KPK Hadirkan Terpidana Korupsi Alquran

6

SULSELSATU.com, JAKARTA – Terpidana kasus suap dalam pengadaan Al Quran dan laboratorium madrasah pada Kementerian Agama tahun 2011-2012, Zulkarnaen Djabar dan putranya Dendy Pasetia dipanggil penyidik Komisi Pemberantasan Korupsi (KPK).

Mereka akan dimintai keterangan sebagai saksi untuk tersangka Fadh El Fous alias Fadh A Rafiq yang baru saja ditersangkakan oleh KPK.

“Mereka akan dimintai keterangan sebagai saksi untuk FEF,” kata Juru Bicara KPK, Febri Diansyah, Jakarta, Rabu (3/5/2017) dikutip dari INILAHCOM.

Kemudian, KPK juga memanggil sembilan saksi lainnya. Diantaranya mantan anggota DPR Dr Chairunnisa MA; mantan Direktur Urusan Agama Islam dan Pembinaan Syariah Ditjen Bimas Islam Kemenag Ahmad Jauhari.

Kemudian, Direktur PT Sinergi Pustaka Indonesia, Abdul Kadir Alaydrus; staf keuangan PT Adhi Aksara Abadi Indonesia dan PT Sinergi Pustaka Indonesia, Euis Nofita Widiyati; karyawan BRI KCP Tambun Bekasi, Fika Ilmannurisa.

Selanjutnya Imam Sati Achmad selaku karyawan PT Adhi Aksara Abadi Indonesia, Nurul Faiziah, PNS Kabag Sekretariat Badan Anggaran DPR RI. Dan dua orang dari unsur swasta Chandra Darma Permana dan Yuniar Safriana.

“Mereka juga akan dimintai keterangan sebagai saksi dalam kasus yang sama,” ujar Febri.

KPK menetapkan Fahd El Fouz sebagai tersangka kasus korupsi pengadaan Alquran dan laboratorium di Kementerian Agama (Kemenag) tahun anggaran 2011-2012. Ia adalah tersangka ketiga.

Dua tersangka sebelumnya adalah ayah dan anak yakni Zulkarnaen Djabar dan Dendy Prasetya.

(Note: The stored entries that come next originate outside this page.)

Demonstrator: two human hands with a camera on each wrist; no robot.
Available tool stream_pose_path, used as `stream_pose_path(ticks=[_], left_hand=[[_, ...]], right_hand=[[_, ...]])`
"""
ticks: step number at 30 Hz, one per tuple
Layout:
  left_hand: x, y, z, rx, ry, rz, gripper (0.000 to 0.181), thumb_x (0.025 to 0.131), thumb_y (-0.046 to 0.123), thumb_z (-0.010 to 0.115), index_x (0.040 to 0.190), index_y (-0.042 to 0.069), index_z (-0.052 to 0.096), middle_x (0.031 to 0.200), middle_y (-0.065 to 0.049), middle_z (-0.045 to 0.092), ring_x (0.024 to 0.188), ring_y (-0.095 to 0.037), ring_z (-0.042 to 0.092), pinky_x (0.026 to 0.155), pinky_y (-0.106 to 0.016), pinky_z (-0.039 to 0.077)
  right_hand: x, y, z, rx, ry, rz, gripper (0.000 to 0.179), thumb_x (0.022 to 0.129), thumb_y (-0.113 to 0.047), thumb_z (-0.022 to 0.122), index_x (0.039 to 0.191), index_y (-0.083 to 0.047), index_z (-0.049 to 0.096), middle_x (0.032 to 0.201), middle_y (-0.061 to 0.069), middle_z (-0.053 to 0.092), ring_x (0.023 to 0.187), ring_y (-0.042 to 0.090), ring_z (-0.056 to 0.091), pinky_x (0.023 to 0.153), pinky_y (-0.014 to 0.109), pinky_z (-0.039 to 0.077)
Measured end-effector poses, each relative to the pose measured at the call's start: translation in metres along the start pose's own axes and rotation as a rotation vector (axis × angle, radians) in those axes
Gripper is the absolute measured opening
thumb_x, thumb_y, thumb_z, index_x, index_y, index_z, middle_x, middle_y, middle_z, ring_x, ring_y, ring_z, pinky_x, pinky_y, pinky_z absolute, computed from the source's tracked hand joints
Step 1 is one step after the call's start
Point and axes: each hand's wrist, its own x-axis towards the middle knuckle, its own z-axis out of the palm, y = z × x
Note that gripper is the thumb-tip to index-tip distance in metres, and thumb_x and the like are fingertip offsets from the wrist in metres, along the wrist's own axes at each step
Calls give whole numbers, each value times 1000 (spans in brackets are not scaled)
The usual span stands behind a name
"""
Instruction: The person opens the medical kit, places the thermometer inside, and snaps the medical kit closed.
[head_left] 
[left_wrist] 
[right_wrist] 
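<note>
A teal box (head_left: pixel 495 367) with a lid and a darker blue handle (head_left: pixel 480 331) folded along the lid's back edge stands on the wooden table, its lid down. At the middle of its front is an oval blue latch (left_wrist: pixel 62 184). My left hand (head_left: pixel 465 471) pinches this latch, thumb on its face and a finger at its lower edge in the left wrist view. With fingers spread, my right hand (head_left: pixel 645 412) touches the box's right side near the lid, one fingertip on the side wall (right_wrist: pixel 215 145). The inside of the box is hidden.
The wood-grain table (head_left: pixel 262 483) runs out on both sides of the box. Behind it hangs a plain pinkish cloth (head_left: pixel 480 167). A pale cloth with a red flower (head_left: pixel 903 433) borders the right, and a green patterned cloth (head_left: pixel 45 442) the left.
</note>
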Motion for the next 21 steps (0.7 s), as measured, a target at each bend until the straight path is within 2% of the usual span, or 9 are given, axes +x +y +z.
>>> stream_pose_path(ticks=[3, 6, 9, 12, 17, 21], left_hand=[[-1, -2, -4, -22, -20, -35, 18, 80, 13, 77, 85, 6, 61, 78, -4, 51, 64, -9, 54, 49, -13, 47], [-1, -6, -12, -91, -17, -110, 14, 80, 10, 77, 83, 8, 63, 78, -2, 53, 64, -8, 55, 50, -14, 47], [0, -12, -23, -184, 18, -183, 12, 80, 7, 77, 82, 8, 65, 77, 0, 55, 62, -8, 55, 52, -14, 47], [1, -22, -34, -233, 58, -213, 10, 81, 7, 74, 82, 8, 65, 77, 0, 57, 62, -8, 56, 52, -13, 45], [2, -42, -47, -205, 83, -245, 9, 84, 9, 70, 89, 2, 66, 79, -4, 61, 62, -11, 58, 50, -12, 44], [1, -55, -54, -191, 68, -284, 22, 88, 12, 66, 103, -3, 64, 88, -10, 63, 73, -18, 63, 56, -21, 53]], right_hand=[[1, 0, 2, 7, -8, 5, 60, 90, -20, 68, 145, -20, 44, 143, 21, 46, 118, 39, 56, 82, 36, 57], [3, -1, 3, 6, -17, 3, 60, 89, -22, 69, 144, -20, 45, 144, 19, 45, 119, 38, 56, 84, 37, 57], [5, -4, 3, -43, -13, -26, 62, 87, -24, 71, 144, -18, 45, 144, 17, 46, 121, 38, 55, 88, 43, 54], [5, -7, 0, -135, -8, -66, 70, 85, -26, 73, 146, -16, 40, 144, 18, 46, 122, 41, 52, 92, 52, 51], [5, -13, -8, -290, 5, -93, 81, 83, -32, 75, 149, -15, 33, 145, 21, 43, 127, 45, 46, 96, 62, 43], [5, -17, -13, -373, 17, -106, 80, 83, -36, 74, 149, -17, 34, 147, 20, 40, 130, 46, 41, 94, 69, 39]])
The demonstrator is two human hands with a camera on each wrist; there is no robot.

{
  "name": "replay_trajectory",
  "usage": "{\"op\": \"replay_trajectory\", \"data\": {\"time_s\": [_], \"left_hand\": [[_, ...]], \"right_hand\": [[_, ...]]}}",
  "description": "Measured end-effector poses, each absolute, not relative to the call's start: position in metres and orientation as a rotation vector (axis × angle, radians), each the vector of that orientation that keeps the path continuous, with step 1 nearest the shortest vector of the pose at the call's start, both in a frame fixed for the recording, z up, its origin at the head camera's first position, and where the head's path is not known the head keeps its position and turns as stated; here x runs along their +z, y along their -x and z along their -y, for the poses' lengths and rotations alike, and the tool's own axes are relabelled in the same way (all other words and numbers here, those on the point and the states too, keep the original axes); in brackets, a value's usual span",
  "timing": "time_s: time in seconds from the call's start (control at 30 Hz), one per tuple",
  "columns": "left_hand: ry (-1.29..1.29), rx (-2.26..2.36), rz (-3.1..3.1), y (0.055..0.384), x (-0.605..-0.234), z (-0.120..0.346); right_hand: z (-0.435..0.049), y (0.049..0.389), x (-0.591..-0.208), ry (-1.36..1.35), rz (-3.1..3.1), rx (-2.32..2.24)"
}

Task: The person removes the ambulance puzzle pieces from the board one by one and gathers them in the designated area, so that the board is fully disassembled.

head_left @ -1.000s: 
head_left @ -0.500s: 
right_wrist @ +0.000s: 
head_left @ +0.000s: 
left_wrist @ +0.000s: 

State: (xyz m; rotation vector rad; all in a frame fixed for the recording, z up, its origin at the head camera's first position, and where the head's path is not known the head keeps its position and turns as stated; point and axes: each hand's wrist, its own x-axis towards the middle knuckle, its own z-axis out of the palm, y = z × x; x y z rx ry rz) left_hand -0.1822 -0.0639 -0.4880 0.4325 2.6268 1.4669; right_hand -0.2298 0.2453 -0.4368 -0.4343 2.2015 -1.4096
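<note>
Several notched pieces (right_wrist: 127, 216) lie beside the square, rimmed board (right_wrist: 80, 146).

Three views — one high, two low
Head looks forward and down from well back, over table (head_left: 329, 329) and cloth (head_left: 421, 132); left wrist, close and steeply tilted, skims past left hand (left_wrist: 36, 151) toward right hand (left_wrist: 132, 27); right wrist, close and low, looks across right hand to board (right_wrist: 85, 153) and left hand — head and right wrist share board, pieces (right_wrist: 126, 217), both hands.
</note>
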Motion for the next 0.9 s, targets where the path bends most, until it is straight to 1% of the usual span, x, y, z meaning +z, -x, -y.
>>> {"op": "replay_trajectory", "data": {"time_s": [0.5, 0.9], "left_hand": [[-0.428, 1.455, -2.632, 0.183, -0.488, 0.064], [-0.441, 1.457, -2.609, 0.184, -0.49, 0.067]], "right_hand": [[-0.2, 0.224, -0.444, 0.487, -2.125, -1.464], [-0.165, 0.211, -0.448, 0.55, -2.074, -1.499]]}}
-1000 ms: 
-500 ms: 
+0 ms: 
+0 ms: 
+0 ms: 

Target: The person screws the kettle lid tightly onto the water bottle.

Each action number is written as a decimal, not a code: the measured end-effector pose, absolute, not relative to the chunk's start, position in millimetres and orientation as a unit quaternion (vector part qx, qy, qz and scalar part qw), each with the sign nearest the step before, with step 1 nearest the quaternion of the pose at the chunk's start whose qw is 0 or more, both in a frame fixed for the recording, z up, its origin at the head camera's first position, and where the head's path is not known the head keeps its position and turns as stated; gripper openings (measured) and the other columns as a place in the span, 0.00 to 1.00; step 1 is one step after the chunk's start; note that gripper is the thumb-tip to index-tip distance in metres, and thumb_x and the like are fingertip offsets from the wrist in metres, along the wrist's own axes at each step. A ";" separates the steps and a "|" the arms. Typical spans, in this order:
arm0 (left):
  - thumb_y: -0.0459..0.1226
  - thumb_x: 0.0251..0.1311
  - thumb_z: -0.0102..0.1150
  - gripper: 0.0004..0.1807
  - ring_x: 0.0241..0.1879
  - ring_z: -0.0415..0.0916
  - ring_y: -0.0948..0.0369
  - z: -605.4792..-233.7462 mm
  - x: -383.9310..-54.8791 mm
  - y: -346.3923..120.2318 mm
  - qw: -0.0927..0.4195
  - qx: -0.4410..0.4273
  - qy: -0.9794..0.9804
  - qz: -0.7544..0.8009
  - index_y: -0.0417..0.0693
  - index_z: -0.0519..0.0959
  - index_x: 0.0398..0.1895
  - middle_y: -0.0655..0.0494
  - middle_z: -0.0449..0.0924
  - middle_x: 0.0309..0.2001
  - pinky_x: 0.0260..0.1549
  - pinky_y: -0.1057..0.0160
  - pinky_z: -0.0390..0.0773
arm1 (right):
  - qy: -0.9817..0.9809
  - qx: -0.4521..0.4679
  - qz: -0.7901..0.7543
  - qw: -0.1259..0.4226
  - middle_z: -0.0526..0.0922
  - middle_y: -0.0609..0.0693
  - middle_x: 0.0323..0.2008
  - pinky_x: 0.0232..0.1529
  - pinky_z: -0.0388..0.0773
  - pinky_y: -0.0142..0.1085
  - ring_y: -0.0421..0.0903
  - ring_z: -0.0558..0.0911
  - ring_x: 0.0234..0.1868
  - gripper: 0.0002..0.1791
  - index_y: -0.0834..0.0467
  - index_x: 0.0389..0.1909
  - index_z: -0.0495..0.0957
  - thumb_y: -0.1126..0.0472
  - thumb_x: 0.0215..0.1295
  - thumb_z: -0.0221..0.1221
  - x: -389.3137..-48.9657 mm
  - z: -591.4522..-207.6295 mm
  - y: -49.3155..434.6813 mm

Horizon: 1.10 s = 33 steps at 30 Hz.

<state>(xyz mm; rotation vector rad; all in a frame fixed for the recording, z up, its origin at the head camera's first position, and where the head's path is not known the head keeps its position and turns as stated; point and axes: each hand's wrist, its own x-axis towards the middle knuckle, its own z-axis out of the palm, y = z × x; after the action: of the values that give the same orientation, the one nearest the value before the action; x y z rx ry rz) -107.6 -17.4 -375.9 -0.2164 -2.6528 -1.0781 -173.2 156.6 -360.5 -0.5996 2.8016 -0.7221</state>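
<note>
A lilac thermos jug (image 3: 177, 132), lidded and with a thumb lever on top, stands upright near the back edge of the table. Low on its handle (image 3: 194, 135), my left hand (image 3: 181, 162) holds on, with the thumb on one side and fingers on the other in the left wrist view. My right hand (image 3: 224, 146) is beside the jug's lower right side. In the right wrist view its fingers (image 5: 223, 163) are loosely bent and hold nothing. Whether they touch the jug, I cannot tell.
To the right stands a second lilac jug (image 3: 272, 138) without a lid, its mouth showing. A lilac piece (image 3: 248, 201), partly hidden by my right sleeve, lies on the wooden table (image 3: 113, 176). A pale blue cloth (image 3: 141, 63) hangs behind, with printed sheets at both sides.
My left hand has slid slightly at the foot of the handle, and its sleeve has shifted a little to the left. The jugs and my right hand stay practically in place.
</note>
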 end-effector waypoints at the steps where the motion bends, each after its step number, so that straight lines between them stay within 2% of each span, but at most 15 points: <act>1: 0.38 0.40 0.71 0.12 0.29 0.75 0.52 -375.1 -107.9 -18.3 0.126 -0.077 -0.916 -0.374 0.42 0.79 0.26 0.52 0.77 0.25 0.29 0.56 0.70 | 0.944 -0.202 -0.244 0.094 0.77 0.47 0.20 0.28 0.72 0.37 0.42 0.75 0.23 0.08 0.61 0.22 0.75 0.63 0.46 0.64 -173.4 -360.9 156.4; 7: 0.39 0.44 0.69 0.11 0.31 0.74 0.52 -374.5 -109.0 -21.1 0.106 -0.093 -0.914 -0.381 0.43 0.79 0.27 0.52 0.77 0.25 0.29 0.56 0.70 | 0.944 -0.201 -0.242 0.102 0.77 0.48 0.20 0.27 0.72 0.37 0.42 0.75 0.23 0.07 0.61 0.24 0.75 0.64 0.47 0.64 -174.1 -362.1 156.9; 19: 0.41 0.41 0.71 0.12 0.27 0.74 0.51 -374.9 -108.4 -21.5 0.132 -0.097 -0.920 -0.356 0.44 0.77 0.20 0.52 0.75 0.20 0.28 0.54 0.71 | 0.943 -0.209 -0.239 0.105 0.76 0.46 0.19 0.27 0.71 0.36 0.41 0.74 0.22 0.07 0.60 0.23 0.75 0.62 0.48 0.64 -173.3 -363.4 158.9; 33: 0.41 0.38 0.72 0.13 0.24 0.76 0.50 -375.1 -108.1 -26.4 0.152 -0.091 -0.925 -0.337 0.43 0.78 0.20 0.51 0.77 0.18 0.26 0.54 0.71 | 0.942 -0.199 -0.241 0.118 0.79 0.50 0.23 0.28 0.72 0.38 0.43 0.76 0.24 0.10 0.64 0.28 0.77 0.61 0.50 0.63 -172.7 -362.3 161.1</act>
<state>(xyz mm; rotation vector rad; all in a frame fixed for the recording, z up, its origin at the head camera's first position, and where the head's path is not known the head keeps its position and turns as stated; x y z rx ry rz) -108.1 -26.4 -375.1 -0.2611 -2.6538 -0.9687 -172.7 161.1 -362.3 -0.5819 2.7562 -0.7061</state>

Kedua sudah dihukum oleh Majelis Hakim Pengadilan Tipikor Jakarta. Untuk Zulkarnaen dijatuhi vonis 15 tahun penjara serta denda sebesar Rp 300 juta subsider 1 bulan kurungan.

Sementara Dendy Prasetya, yang adalah anak dari Zulkarnaen Djabar dihukum penjara selama 8 tahun denda Rp 300 juta subsider bulan kurungan.

KPK menduga Fahd El Fouz melanggar Pasal 12 huruf b subsidair Pasal 5 ayat 2 jo ayat 1 huruf b, lebih subsidair Pasal 11 UU Tipikor jo Pasal 55 ayat 1 ke-1 dan Pasal 65 KUHP.